_WHAT YOU HAVE TO DO_. Using the records below, output the stretch that opens with the line containing "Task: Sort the" and closes with the line containing "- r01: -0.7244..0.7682", exactly and including both lines, with nothing more.
-- ENTRIES SUPPLIED follows --
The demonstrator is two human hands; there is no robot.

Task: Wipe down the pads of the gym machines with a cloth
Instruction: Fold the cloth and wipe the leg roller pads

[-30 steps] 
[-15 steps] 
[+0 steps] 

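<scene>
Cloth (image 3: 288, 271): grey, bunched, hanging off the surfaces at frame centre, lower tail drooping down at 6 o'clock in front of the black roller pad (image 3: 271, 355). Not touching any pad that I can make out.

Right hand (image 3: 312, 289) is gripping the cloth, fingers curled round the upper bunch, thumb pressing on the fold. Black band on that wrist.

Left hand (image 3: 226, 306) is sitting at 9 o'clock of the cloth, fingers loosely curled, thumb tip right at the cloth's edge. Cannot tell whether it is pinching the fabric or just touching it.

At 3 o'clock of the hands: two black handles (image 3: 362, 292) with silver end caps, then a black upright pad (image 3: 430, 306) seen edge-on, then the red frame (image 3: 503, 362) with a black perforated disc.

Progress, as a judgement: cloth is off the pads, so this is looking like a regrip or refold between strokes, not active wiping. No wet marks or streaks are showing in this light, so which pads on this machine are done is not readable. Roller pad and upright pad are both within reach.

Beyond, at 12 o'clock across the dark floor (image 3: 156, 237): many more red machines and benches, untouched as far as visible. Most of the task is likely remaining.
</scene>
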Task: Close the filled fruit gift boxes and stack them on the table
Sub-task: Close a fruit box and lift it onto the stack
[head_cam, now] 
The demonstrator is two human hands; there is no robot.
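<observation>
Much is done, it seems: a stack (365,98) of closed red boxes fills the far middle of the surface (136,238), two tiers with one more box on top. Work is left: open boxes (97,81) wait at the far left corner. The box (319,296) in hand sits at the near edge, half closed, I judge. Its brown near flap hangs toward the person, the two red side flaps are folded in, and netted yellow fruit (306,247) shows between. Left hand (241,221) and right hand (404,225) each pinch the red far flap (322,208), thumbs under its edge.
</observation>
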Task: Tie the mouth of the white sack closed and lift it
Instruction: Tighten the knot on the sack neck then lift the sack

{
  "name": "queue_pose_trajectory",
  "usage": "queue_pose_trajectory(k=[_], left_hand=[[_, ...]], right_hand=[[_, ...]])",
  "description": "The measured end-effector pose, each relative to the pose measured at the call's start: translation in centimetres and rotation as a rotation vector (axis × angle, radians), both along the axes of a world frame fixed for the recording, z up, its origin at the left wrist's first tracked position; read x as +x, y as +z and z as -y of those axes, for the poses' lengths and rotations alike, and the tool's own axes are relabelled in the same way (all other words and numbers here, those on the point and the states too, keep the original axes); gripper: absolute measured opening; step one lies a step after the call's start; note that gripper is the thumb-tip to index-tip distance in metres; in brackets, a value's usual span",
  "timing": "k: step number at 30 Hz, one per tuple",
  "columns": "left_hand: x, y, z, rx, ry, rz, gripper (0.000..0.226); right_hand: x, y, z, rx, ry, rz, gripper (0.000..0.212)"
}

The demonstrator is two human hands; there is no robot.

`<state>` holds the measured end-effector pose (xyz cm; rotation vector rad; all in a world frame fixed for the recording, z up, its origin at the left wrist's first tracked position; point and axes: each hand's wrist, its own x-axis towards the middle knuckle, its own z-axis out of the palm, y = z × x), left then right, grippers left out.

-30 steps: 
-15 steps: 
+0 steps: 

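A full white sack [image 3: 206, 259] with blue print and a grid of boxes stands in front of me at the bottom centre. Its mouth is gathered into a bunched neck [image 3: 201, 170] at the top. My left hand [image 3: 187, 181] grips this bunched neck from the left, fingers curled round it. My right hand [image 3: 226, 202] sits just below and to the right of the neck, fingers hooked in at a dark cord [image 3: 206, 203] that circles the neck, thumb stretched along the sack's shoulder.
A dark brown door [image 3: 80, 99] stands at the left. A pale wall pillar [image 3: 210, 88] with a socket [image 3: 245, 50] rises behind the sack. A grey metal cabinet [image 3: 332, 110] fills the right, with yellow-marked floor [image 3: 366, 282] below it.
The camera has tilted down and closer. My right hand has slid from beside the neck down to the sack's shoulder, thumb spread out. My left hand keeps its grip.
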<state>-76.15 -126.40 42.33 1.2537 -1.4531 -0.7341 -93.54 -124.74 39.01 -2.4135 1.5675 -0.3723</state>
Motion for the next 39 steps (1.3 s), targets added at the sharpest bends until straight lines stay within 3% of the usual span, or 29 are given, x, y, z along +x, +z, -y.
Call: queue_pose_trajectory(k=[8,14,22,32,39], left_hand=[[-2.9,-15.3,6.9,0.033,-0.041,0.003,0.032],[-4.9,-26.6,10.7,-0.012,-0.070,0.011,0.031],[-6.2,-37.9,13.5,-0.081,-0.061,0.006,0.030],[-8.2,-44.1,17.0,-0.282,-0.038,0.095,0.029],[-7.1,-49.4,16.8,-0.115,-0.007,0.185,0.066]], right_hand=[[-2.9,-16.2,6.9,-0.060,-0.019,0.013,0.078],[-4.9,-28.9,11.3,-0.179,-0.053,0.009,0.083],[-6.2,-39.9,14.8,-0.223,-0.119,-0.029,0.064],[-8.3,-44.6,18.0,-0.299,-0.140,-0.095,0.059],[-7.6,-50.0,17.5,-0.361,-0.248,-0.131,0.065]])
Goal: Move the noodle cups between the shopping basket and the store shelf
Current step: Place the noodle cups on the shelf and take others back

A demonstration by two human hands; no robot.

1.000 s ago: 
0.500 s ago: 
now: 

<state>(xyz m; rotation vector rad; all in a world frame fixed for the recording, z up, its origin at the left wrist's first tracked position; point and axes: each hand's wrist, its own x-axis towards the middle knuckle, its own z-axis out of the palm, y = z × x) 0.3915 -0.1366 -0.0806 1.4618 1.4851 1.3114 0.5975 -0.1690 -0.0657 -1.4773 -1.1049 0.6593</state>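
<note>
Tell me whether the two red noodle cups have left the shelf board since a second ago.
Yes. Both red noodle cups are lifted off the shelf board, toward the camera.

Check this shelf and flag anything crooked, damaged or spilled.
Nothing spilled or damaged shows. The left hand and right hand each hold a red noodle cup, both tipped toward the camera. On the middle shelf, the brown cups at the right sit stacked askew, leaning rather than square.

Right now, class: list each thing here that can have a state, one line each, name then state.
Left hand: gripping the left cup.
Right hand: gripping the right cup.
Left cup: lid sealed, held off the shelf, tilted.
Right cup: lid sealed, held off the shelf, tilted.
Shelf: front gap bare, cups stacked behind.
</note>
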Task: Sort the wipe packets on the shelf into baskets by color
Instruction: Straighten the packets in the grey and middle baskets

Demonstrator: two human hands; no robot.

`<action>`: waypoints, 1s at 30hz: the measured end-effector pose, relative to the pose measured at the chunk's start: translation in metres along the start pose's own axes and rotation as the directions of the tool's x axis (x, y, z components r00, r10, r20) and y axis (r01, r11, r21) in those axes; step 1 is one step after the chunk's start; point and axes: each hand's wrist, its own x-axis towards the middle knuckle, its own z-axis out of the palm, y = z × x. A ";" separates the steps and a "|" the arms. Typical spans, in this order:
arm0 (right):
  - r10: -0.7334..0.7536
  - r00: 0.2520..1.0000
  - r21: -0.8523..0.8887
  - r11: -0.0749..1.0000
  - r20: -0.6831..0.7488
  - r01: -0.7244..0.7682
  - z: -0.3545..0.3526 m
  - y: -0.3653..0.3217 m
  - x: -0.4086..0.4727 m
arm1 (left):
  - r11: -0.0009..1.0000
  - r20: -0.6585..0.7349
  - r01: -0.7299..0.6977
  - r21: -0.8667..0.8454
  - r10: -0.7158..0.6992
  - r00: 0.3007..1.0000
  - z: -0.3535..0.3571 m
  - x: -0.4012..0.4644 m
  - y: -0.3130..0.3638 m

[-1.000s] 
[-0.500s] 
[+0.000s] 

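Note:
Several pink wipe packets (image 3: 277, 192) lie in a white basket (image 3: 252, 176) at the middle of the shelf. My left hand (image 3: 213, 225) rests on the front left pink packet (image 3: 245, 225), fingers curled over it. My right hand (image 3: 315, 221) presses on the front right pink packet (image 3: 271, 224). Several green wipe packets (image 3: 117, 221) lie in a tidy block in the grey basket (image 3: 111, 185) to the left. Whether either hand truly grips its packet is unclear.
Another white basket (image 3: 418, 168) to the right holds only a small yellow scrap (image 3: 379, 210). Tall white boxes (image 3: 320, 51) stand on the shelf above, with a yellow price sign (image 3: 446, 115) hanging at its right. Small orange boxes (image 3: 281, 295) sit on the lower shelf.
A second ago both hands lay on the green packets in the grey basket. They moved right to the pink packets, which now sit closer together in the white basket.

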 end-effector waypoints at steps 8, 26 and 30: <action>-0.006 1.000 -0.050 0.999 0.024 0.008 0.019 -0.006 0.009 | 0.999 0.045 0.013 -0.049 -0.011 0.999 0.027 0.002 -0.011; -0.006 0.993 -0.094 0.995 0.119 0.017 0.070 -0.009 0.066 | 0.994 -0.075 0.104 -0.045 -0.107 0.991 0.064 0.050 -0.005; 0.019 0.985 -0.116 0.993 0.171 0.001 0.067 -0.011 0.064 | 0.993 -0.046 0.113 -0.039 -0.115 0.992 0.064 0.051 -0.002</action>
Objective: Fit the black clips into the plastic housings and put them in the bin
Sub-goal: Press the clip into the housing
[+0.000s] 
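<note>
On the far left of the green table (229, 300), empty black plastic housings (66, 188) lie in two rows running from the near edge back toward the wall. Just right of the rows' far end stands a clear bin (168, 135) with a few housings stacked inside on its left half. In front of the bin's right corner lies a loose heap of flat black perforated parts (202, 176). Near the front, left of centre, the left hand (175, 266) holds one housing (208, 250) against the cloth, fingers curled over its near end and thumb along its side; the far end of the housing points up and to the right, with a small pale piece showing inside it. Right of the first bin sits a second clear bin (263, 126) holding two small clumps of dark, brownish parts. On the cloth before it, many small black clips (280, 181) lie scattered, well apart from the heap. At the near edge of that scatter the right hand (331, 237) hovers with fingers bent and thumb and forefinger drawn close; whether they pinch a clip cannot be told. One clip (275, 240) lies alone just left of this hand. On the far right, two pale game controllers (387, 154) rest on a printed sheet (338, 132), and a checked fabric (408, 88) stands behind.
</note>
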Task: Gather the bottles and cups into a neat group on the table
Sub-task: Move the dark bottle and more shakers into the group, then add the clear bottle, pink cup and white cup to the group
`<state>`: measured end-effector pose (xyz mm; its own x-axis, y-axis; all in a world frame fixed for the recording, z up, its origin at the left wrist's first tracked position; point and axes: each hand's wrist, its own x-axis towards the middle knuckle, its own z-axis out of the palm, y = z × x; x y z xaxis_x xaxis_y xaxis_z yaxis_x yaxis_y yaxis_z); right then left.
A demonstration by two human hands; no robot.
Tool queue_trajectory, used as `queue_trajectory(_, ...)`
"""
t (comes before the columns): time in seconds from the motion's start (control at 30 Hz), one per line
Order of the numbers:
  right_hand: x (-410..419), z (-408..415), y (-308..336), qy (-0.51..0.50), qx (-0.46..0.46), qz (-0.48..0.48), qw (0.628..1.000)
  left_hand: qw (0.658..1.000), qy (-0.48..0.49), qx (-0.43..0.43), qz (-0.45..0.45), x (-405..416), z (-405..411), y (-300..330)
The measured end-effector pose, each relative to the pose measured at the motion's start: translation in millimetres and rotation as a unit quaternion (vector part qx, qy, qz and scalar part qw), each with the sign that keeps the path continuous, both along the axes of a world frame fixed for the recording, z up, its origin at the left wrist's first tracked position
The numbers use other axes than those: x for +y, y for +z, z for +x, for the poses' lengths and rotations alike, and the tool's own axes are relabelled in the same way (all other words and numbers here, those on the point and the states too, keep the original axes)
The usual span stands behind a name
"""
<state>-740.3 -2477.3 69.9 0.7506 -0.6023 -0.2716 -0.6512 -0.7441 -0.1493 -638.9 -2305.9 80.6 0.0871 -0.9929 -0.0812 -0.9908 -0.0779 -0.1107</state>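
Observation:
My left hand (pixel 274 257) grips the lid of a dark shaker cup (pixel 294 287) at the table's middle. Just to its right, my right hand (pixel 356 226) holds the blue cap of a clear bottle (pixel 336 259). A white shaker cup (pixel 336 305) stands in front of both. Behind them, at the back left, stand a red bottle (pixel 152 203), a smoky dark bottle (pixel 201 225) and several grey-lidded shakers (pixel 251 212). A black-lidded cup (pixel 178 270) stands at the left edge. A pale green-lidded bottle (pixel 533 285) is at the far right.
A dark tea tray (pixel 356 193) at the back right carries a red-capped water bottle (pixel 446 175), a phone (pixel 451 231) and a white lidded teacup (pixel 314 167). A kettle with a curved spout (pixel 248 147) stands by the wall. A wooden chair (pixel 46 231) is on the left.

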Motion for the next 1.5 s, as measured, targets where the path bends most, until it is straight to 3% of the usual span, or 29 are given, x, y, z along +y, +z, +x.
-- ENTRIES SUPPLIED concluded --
_RESPONSE AREA_.
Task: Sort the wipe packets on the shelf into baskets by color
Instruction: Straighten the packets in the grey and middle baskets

Demonstrator: two human hands; no robot.

`<action>`: waypoints, 1s at 30hz: the measured end-effector pose, relative to the pose measured at the chunk's start: translation in metres along the start pose's own axes and rotation as the directions of the tool's x axis (x, y, z components r00, r10, r20) and y axis (r01, r11, r21) in those axes; step 1 is one step after the chunk's start; point and axes: each hand's wrist, its own x-axis towards the middle knuckle, its own z-axis out of the palm, y = z × x. A ";" separates the steps and a "|" the arms. Typical spans, in this order:
arm0 (right):
  - r10: -0.7334..0.7536
  - r00: 0.2520..1.0000
  - r21: -0.8523..0.8887
  - r11: -0.0749..1.0000
  - r20: -0.6831..0.7488
  - r01: -0.7244..0.7682

This exercise has no more to it.